Using MT Metrics

Content is machine translated from English by Phrase Language AI.

Automated evaluation metrics play a crucial role in assessing the quality of translations produced by machine translation systems. Unlike human evaluations, which can be subjective and time-consuming, automated metrics provide a quick, objective, and repeatable way to gauge the performance of MT systems.

Phrase Custom AI incorporates several well-established automated metrics to evaluate machine translation quality: BLEU, TER, chrf3, and COMET.

It is advised to deploy customized systems to a production environment if both of the following conditions are met:

BLEU improvement of at least 5 points (absolute, e.g. 40 vs 35), or chrf improvement of at least 4 points.
No significant decrease of COMET score.

In most cases, improvements of this magnitude are easily noticeable for human translators and lead to improved post-editing times.

Recommended Approach

In general, the absolute values of the metrics vary depending on the language pair, domain and other factors. To gauge how successful the customization process was, examine the difference between the scores of the generic and customized system.
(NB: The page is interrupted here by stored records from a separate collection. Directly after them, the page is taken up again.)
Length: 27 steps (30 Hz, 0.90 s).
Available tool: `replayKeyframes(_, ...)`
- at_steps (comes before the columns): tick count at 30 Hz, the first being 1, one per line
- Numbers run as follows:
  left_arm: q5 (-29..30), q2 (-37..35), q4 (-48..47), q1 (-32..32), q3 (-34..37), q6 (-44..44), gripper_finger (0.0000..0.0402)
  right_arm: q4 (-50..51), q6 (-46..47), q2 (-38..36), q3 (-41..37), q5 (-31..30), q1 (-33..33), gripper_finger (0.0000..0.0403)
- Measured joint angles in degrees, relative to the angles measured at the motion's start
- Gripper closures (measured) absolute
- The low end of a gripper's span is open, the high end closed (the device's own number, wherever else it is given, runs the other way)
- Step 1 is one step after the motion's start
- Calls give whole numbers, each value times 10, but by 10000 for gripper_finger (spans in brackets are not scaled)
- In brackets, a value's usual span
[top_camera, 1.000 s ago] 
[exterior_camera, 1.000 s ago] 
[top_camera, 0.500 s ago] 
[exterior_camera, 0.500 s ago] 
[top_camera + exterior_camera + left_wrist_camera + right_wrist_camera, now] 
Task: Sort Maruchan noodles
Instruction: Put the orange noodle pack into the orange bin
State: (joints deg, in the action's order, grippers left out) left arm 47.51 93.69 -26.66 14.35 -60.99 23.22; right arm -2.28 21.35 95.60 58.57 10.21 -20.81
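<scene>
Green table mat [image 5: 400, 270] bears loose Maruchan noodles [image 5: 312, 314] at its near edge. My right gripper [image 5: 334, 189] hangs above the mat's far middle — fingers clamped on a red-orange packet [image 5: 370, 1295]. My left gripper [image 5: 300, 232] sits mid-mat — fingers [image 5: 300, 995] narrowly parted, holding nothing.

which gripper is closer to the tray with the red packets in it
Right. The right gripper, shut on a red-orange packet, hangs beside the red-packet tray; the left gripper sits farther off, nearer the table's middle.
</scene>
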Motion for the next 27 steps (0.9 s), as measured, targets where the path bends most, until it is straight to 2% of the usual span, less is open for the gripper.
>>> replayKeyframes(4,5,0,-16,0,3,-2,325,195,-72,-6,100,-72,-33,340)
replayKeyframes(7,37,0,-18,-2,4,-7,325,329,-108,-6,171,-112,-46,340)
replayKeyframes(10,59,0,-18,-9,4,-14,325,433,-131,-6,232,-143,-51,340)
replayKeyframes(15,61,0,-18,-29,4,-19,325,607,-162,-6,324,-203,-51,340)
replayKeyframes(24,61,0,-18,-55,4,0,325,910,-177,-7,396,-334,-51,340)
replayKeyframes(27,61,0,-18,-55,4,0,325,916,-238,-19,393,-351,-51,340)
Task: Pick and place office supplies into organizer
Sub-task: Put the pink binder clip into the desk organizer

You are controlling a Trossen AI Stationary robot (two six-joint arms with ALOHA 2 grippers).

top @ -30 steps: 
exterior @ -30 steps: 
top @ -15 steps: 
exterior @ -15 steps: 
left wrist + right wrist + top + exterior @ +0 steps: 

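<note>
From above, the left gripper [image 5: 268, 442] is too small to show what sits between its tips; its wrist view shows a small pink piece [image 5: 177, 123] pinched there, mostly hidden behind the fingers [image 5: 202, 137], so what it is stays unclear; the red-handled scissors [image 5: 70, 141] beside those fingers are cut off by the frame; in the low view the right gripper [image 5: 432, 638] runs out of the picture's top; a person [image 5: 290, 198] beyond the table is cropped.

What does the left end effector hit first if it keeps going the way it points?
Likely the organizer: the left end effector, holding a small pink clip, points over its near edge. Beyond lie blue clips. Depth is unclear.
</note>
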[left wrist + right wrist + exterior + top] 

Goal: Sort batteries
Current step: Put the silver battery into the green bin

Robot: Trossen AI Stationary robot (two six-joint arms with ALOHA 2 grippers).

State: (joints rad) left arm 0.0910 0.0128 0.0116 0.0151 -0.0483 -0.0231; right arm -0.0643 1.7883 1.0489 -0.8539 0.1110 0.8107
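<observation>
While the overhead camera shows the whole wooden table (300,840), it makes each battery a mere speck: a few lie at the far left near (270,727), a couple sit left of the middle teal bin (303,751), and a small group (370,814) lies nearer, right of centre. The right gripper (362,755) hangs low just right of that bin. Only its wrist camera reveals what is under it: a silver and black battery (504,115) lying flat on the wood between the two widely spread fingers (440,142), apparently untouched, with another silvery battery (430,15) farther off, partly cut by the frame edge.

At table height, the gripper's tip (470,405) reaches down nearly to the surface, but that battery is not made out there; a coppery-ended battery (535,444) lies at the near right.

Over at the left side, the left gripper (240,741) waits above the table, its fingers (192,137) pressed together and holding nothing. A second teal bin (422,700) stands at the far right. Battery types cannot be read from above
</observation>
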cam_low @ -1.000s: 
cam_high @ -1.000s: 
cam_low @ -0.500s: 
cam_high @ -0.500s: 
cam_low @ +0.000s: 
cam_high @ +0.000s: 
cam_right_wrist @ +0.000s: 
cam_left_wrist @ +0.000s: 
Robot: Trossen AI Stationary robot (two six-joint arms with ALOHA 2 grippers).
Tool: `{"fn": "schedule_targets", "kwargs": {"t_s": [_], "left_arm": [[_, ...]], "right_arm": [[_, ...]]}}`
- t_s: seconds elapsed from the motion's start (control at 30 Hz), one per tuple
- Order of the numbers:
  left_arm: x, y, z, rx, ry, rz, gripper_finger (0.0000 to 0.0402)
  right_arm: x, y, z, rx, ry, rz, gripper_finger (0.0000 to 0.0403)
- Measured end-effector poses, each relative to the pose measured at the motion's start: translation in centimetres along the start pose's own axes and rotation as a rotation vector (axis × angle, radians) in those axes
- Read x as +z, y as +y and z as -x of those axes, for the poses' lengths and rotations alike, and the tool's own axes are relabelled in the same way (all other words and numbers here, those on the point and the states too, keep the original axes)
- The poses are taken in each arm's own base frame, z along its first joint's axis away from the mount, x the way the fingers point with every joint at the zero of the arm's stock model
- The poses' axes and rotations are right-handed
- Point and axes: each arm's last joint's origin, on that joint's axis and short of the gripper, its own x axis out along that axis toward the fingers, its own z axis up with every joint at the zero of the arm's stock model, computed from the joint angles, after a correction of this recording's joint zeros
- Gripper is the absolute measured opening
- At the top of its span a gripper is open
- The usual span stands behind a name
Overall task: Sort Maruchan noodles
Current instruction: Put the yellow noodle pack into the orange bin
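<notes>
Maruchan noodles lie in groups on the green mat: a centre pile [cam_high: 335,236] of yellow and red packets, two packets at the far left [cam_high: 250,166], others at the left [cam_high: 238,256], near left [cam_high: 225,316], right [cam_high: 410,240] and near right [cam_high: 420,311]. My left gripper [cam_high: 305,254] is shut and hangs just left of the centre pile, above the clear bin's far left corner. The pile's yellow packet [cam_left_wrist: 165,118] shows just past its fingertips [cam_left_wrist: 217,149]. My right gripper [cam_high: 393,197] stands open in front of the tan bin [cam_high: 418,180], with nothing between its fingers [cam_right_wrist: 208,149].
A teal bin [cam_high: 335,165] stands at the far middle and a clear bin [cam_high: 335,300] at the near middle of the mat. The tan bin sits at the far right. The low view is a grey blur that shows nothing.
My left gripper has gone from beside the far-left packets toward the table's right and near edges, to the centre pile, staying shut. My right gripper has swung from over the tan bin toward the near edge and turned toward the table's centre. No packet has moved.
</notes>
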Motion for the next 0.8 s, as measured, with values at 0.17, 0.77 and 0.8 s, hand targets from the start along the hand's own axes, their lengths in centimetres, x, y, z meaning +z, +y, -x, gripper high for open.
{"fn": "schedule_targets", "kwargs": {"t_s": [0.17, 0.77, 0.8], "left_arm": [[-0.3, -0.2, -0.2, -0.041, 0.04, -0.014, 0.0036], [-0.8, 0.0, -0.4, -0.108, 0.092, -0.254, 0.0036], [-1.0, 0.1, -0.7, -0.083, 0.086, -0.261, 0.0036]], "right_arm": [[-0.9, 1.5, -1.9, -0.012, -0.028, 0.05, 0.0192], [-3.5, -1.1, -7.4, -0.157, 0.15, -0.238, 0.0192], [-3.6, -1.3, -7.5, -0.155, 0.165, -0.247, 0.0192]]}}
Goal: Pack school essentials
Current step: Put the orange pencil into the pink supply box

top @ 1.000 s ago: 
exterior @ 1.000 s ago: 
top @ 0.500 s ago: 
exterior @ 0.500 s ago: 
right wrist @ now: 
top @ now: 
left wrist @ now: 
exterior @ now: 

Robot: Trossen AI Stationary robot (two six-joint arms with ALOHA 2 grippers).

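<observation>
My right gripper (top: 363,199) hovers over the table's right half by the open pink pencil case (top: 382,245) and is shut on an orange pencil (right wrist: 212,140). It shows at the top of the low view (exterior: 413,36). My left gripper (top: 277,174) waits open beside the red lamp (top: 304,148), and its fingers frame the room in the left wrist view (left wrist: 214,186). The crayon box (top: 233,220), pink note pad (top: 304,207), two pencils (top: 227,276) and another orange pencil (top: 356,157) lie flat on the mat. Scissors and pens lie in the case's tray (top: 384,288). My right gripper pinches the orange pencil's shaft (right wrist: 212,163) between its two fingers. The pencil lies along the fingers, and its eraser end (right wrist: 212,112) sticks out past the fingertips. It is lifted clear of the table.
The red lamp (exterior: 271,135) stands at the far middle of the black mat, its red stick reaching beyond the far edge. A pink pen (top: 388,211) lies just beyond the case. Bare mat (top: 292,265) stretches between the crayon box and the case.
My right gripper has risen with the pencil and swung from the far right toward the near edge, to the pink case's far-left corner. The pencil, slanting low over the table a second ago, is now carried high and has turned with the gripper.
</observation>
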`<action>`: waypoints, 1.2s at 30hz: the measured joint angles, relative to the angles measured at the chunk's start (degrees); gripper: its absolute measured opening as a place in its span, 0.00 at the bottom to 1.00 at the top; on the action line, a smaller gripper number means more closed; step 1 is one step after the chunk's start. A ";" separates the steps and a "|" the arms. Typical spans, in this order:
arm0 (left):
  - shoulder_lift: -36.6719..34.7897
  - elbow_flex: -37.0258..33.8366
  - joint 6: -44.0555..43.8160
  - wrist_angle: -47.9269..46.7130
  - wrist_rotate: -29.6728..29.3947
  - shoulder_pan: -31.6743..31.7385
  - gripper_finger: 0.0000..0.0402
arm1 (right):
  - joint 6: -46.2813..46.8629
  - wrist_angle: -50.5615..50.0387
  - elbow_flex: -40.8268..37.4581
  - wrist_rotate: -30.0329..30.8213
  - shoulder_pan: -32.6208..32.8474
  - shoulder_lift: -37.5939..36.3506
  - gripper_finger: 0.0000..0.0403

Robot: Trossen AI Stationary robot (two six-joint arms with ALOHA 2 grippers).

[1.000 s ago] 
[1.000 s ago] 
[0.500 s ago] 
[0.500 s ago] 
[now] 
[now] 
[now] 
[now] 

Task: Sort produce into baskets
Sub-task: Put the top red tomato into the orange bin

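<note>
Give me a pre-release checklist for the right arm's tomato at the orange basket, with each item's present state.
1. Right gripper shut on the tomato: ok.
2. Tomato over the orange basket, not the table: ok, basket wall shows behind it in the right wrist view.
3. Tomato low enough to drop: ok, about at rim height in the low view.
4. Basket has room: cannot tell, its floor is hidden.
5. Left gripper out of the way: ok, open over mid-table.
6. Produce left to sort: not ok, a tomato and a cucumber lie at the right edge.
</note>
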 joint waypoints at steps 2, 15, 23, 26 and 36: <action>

BLEU, chrf and TER all measure the string overlap between the MT outputs and reference translations. By definition, a significant improvement in these scores implies less post-editing effort for translators.

COMET measures translation quality in a general sense. COMET will not necessarily increase after customization (the customized system may output translations of similar quality, the difference is whether the translations match the customer’s style, tone of voice, terminology etc.). However, a significant decrease of COMET may signal a problem with the customized system.

Available Metrics

Phrase Custom AI incorporates several well-established automated metrics to evaluate machine translation quality: BLEU, TER, chrf3, and COMET. Each of these metrics offers a unique approach to assessing translation quality, catering to different aspects of translation.

COMET (Cross-lingual Optimized Metric for Evaluation of Translation)

Overview

COMET is a more recent metric that employs machine learning models to evaluate translations. Unlike traditional metrics, it does not solely rely on surface-level text comparisons.
Working Mechanism

COMET uses a neural network model trained on large datasets of human judgments. It assesses translations by considering various aspects of translation quality, including fluency, adequacy, and the preservation of meaning.
Use Cases

COMET is effective in scenarios where a deeper understanding of translation quality is required. It is particularly useful for evaluating translations where contextual and semantic accuracy are more important than literal word-for-word correspondence.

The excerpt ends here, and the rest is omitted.